═══ Extracted records

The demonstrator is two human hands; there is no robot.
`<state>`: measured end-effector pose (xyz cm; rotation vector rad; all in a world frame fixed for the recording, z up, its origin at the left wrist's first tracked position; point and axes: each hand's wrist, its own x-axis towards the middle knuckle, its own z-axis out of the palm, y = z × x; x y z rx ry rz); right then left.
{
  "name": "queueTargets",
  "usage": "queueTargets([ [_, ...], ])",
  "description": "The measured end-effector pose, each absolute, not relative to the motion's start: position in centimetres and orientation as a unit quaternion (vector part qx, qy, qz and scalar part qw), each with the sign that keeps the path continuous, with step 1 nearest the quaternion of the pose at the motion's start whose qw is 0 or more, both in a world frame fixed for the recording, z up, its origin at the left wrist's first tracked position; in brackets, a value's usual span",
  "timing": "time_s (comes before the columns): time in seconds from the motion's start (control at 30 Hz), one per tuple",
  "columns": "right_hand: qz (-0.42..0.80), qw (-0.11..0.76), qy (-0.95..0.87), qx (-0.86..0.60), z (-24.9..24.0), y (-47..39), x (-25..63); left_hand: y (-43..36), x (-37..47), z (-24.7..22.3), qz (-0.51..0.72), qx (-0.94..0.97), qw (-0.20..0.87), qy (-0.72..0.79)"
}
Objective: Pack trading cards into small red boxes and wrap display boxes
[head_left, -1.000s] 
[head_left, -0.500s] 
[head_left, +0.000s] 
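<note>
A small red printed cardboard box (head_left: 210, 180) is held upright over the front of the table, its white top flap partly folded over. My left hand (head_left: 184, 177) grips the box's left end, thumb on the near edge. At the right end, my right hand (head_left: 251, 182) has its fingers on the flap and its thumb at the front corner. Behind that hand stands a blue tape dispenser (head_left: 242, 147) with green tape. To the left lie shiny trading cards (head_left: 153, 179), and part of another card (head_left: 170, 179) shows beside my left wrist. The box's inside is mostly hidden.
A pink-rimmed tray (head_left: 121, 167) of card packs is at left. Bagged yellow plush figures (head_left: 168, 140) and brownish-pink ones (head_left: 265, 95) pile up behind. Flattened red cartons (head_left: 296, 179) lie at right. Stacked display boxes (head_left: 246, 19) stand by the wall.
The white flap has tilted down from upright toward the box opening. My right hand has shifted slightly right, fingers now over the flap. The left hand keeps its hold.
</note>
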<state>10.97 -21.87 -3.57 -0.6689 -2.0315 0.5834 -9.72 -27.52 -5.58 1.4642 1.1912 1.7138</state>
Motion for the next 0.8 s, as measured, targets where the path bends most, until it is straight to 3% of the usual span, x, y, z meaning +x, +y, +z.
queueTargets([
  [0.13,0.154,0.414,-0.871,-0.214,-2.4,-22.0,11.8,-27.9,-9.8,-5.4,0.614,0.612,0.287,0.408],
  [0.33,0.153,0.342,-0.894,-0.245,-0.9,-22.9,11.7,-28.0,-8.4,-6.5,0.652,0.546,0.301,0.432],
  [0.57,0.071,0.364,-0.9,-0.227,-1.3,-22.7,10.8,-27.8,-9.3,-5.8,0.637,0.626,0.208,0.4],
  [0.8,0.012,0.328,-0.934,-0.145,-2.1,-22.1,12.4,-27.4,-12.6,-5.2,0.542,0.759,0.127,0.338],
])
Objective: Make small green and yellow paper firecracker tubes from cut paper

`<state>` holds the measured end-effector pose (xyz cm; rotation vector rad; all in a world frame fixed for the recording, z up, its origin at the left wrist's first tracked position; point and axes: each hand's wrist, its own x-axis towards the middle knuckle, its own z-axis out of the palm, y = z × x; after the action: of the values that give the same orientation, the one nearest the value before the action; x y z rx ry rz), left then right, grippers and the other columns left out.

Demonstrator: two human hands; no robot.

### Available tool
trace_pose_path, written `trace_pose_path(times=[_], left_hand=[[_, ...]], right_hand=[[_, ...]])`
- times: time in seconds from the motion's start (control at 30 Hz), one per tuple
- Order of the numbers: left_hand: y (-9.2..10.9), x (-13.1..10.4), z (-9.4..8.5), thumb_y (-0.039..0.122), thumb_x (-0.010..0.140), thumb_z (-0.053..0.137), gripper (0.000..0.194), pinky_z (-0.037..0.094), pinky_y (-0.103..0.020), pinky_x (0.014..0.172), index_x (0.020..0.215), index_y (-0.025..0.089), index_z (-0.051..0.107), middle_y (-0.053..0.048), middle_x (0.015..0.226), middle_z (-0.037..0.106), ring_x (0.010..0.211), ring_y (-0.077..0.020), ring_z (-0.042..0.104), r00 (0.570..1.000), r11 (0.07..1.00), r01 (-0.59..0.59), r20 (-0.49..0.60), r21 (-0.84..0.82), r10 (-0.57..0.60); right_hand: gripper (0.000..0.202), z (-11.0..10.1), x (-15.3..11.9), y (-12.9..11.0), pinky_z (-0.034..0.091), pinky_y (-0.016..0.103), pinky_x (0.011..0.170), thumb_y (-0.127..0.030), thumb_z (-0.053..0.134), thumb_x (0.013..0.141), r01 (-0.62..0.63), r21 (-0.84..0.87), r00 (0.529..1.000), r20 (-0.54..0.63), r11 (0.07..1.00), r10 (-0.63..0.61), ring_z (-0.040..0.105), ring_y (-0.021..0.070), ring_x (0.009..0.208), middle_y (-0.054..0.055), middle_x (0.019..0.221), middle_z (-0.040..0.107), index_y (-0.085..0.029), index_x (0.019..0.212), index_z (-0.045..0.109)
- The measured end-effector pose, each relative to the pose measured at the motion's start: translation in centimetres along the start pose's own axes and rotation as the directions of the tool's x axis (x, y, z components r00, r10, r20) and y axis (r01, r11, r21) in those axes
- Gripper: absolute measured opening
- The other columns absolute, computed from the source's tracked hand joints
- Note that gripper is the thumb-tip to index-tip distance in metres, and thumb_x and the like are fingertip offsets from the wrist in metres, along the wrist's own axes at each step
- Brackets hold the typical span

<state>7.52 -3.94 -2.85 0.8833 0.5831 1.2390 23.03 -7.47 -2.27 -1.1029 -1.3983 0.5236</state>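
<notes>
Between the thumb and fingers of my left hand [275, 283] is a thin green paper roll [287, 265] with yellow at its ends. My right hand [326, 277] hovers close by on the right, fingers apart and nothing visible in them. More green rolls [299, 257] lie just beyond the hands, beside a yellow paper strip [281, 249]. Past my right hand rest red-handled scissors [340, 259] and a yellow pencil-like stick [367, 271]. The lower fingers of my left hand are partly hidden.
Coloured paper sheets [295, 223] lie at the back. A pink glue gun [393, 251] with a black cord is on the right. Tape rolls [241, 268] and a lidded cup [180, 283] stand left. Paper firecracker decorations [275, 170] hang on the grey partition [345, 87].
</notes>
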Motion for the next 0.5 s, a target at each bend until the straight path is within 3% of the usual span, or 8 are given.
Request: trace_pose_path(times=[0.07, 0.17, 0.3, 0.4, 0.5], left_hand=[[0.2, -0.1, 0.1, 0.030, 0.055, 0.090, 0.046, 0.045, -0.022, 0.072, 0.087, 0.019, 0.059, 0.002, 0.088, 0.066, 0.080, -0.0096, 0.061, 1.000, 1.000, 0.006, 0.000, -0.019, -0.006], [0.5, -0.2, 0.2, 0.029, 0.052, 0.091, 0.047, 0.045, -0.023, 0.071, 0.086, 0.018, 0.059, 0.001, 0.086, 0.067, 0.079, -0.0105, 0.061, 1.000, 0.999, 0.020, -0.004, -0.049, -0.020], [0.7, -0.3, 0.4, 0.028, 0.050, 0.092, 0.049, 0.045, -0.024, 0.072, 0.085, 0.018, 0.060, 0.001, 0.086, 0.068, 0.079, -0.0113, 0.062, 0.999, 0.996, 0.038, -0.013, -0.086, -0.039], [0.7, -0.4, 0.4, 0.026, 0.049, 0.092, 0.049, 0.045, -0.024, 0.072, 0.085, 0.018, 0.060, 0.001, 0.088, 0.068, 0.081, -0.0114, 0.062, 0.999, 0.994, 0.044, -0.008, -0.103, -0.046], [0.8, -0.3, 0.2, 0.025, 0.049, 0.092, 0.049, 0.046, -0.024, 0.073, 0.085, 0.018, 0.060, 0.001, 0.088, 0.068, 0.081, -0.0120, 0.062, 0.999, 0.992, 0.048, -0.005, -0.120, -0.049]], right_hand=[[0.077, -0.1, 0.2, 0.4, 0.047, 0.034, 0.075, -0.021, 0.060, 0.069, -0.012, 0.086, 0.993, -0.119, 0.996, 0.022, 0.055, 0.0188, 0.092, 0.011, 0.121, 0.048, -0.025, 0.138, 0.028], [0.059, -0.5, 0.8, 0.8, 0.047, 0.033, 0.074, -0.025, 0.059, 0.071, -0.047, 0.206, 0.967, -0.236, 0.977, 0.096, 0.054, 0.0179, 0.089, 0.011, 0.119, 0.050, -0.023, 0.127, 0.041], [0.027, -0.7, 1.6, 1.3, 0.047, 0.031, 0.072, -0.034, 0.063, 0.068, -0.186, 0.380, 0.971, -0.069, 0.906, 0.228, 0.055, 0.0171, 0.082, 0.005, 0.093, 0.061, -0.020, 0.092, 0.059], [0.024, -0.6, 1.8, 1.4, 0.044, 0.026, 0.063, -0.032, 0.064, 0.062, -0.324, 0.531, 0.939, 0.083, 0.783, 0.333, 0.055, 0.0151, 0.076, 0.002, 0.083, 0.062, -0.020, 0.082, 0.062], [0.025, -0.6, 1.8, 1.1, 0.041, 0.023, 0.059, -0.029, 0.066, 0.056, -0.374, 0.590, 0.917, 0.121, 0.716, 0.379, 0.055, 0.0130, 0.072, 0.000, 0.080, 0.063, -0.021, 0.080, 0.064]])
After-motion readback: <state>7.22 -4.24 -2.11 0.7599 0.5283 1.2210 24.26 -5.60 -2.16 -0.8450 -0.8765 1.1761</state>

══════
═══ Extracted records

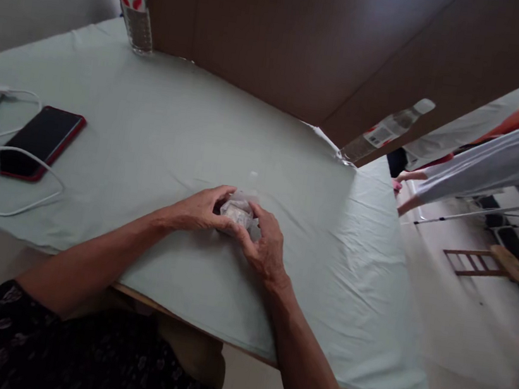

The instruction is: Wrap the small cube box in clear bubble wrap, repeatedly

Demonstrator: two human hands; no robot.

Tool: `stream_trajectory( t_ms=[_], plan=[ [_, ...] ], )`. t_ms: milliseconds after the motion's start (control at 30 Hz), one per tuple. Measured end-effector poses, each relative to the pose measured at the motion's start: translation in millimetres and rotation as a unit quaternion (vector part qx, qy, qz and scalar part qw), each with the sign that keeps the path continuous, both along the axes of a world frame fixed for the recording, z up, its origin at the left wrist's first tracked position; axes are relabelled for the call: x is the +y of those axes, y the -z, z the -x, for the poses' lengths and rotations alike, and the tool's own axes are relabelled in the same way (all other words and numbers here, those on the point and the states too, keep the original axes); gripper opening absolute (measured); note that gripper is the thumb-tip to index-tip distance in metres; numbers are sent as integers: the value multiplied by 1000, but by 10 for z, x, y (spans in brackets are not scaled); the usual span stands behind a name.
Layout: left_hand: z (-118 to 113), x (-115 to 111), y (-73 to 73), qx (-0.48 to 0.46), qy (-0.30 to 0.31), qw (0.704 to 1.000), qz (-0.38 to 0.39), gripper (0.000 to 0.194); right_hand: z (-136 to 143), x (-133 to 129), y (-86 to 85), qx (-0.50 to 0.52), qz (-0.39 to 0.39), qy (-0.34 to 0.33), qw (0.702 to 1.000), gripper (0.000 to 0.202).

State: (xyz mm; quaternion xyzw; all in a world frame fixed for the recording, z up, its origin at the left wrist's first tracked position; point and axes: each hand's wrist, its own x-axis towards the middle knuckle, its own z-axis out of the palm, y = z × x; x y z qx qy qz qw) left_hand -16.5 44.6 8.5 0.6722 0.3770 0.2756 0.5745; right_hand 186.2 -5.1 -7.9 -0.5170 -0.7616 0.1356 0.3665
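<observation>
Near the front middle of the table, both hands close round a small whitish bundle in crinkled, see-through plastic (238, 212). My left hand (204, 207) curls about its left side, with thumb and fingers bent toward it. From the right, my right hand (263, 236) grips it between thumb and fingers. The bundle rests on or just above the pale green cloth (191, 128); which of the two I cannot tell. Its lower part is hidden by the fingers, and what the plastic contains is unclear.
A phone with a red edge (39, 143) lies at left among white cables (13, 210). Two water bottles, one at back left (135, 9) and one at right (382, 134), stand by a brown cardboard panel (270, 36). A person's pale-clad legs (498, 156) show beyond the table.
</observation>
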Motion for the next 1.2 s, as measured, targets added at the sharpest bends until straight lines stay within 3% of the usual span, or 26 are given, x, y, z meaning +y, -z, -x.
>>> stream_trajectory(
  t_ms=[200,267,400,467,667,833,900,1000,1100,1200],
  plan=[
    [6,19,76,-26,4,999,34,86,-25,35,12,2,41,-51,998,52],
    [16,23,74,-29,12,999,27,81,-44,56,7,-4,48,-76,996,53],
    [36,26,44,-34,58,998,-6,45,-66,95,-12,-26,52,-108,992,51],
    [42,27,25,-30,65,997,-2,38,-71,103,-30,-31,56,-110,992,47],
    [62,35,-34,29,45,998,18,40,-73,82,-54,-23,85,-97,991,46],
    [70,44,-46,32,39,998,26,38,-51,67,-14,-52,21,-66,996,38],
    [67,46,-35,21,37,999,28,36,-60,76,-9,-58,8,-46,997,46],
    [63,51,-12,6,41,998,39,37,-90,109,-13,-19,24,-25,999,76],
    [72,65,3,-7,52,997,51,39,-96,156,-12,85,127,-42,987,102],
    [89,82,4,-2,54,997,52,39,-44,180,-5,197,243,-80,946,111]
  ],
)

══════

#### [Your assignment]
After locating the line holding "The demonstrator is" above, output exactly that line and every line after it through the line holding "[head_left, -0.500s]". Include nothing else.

#### [Reply]
The demonstrator is two human hands; there is no robot.
`<state>`: measured end-effector pose (xyz cm; rotation vector rad; all in a world frame fixed for the recording, z up, its origin at the left wrist's first tracked position; point and axes: each hand's wrist, its own x-axis towards the middle knuckle, its own z-axis out of the palm, y = z × x; x y z rx ry rz); right then left.
{
  "name": "queueTargets",
  "usage": "queueTargets([ [_, ...], ])",
  "description": "The measured end-effector pose, each absolute, not relative to the motion's start: position in centimetres and orientation as a unit quaternion (vector part qx, qy, qz and scalar part qw), each with the sign that keeps the path continuous, with step 1 nearest the quaternion of the pose at the motion's start whose qw is 0 or more, both in a world frame fixed for the recording, z up, its origin at the left wrist's first tracked position; in brackets, a value's usual span",
  "timing": "time_s (comes before the columns): time in seconds from the motion's start (control at 30 Hz), one per tuple",
  "columns": "right_hand: qz (-0.42..0.80), qw (-0.11..0.76), qy (-0.95..0.87), qx (-0.86..0.60), z (-24.9..24.0), y (-47..39), x (-25..63); left_hand: y (-43..36), x (-37..47), z (-24.7..22.3), qz (-0.51..0.72), qx (-0.94..0.97), qw (-0.20..0.87), qy (-0.72..0.79)"
}
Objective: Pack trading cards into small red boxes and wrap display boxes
[head_left, -1.000s] 
[head_left, -0.500s] 

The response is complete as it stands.